Джези рассмеялся: для крокодила у нее слишком красивые мягкие губы, — и провел по ним пальцем. Это было так неожиданно, что она чуть ему этот палец не откусила.
В двадцати шагах от них, по левой стороне улицы, напротив крутобоких, пузатых или тощих небоскребов, которые ловили и отражали уличные огни, к Публичной библиотеке прилепился скверик. От улицы его отделял невысокий каменный парапет, а внутри на раскладных столиках разложили доски и профессионально расставили часы несколько чернокожих шахматистов. Плывущая мимо толпа равнодушно на них поглядывала. Иногда только кто-нибудь отделялся, садился на стульчик, быстро проигрывал десять долларов и шел дальше.
Маша на минуту почувствовала себя в московском дворе, где во время особенно важных турниров над шахматными досками склонялись мужчины. Рядом с каждым на столике или на ограде — транзисторный приемник. Они прислушивались к трансляции и воспроизводили или пытались предугадать ходы гроссмейстеров. В такие дни даже женщины возле бельевых веревок переговаривались шепотом, а детям выходить во двор вообще запрещалось. Бездомных собак-попрошаек отгоняли камнями, чтобы какая-нибудь ненароком не тявкнула. Один раз Машин отец прославился, потому что угадал ход конем: такой же ход сделал играющий с Карповым Спасский. И отец на радостях пил целую неделю и упорно повторял, что это самый счастливый день во всей его гребаной жизни.

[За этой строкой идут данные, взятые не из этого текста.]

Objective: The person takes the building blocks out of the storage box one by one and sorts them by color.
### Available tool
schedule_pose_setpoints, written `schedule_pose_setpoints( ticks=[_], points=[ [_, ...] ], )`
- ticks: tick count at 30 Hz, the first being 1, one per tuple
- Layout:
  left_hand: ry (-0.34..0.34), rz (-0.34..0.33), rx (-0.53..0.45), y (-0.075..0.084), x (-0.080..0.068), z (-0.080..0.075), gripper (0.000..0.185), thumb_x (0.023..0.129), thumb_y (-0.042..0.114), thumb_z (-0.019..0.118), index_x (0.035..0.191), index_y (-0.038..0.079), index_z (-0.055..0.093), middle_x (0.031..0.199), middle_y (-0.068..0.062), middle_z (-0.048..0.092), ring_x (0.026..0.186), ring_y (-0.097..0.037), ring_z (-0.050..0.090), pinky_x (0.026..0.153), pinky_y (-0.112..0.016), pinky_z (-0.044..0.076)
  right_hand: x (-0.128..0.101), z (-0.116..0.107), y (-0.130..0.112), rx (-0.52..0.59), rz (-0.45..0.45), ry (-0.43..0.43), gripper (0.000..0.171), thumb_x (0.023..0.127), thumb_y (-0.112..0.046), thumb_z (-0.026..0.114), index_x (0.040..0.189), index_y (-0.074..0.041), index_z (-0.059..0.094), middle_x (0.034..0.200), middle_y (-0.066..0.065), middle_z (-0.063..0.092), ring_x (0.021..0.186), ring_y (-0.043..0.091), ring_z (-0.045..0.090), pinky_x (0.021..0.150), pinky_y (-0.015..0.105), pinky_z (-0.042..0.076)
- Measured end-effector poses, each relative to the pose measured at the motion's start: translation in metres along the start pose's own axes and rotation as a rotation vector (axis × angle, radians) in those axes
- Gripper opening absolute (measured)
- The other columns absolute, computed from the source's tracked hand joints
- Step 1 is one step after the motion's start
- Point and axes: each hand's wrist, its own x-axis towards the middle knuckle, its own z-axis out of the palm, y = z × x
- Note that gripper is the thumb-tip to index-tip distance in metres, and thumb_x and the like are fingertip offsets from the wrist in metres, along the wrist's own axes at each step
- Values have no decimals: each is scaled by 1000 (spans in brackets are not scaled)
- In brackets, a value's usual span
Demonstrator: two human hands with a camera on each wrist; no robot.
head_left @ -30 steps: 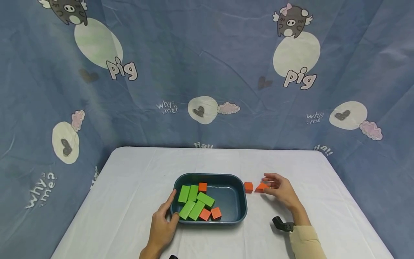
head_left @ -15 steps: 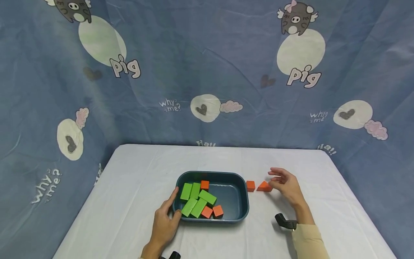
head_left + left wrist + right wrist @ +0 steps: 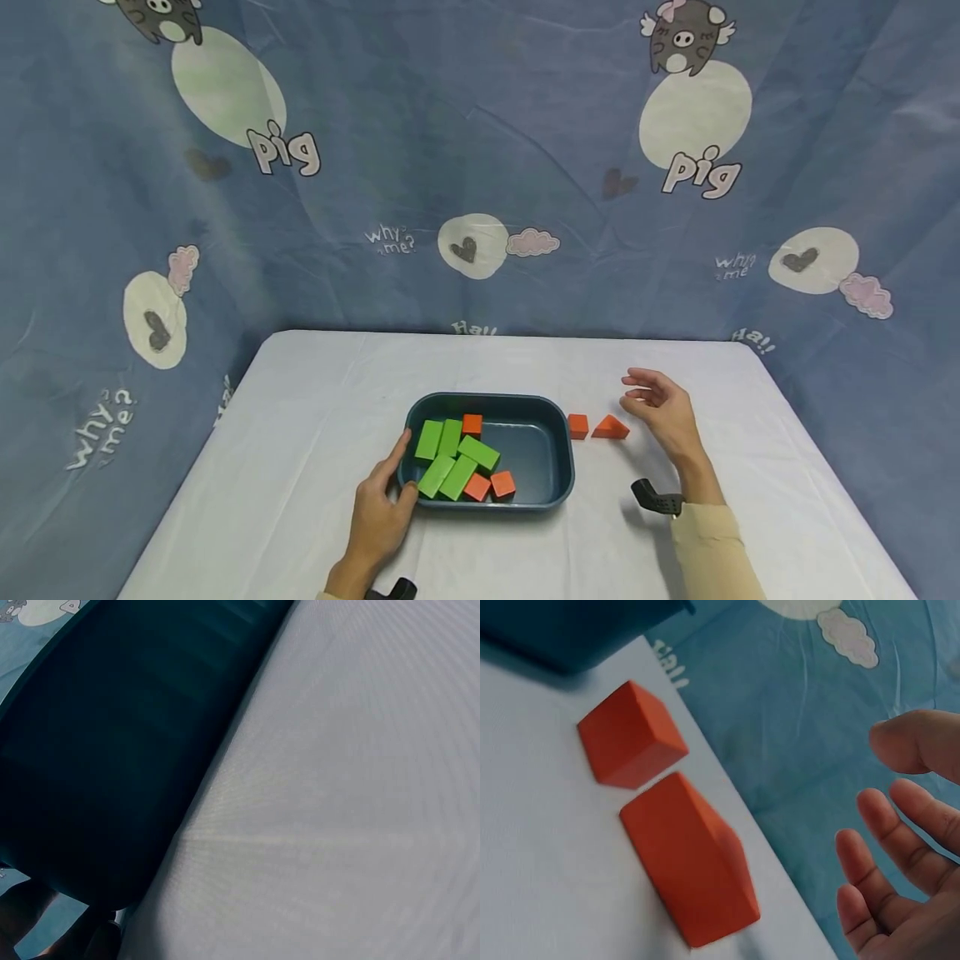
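A dark teal rectangular tray [image 3: 528,505] holds several green rectangular blocks [image 3: 478,453] and three orange cubes [image 3: 502,484]. My left hand [image 3: 381,512] rests against its left end, index finger along the side and thumb at the near corner. Just right of the tray, an orange cube [image 3: 577,426] sits on the table with an orange triangular block [image 3: 611,427] beside it. Above and right of that block, my right hand [image 3: 665,410] hovers with loosely bent, parted fingers [image 3: 881,817] and nothing between them.
A white cloth covers the table [image 3: 360,358]. Behind it hangs a blue curtain [image 3: 375,167] printed with pigs and words. Each wrist wears a black camera band, such as the right wrist band [image 3: 656,498].
My right hand has let go of the triangular block and lifted up and away from it. The block stays near the cube. My left hand keeps its place on the tray.
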Motion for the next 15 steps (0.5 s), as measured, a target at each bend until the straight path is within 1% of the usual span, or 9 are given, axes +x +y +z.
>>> schedule_pose_setpoints(
  ticks=[4, 7, 10, 15],
  points=[
    [9, -1, 4, -1, -2, -3, 76, 77, -6, 65, 149, 16, 55, 130, -15, 67, 123, -29, 60, 103, -6, 32, 4, 7, -6, 36, -31, -15, 49, 88, 1, 75, 134, 5, 59, 125, 27, 63, 100, 19, 66, 83, 18, 54],
    [-2, -1, -1, -2, -2, -3, 76, 77, -5, 65, 149, 17, 55, 130, -14, 67, 123, -27, 60, 102, -6, 33, 4, 11, -13, 45, -50, -18, 49, 88, 1, 75, 134, 4, 59, 124, 26, 64, 100, 19, 65, 83, 18, 54],
    [-8, 6, -8, -2, -1, -2, 76, 78, -5, 65, 150, 18, 55, 129, -14, 67, 122, -25, 61, 102, -7, 34, 6, 16, -20, 48, -76, -28, 49, 89, -1, 74, 135, 3, 59, 123, 24, 64, 102, 22, 65, 85, 18, 53],
    [0, 13, -26, -3, 1, 1, 76, 77, -6, 65, 149, 17, 55, 130, -13, 67, 122, -24, 61, 103, -8, 34, 14, 28, -32, 50, -104, -71, 47, 89, -3, 75, 134, 1, 60, 121, 19, 66, 105, 29, 64, 88, 19, 53]
  ],
)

Между тем Джези сел на единственный свободный стульчик напротив толстого негра с тронутой проседью густой курчавой шевелюрой, который заулыбался мечтательно, как паук, глядящий на муху. А когда Джези положил на столик сто долларов, сперва легонько покачал головой: мол, слишком много. Но потом подумал, посмотрел на Джези, на Машу и сказал, что ввиду присутствия прекрасной дамы он согласен. Выудил из кармана свою стодолларовую купюру, разгладил, продолжая добродушно улыбаться. А когда Джези начал партию с простенького ферзевого гамбита, заулыбался еще шире. Их пальцы быстро отбивали ритм на часах; примерно на пятнадцатом ходу негр перестал улыбаться и наклонился над доской, насколько позволяло вываливающееся из джинсов пузо. А еще после пары ходов тяжело вздохнул и щелчком опрокинул своего черного короля. Кто-то захлопал в ладоши, и Маша увидела, что вокруг собралась кучка мужчин.